▶ **PROBLEM DESCRIPTION**: The required output is the line that contains "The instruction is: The" and every line after it, each written out exactly, up to the end of the entries.

::: DATA SUPPLIED :::

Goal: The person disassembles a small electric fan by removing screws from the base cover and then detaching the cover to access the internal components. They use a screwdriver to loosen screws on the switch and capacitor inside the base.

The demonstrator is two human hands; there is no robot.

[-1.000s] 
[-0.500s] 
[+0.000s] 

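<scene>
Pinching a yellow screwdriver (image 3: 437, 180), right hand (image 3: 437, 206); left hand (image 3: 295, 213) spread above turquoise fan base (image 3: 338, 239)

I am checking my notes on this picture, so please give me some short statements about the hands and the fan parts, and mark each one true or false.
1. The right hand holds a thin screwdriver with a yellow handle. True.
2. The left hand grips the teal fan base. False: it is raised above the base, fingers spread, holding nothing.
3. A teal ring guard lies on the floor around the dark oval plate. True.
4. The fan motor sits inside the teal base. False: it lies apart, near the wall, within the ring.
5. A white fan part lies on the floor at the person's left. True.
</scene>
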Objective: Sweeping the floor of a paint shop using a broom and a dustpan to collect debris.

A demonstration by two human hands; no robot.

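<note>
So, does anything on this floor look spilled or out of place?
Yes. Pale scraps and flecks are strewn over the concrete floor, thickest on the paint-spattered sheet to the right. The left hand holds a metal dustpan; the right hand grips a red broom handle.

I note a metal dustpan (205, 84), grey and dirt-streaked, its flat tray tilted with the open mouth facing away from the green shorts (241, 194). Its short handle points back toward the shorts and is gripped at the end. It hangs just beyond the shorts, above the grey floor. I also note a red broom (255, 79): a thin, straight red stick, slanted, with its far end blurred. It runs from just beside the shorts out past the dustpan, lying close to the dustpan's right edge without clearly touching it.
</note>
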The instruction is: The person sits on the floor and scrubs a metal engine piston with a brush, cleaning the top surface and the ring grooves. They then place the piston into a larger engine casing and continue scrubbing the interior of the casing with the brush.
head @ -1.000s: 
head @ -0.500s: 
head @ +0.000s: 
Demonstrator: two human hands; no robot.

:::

▶ **ANSWER BOX**:
The instruction is: The person sits on the floor and scrubs a metal engine piston with a brush, cleaning the top surface and the ring grooves. They then place the piston into a larger engine casing and continue scrubbing the interior of the casing with the brush.
head @ -1.000s: 
head @ -0.500s: 
head @ +0.000s: 
Demonstrator: two human hands; no robot.

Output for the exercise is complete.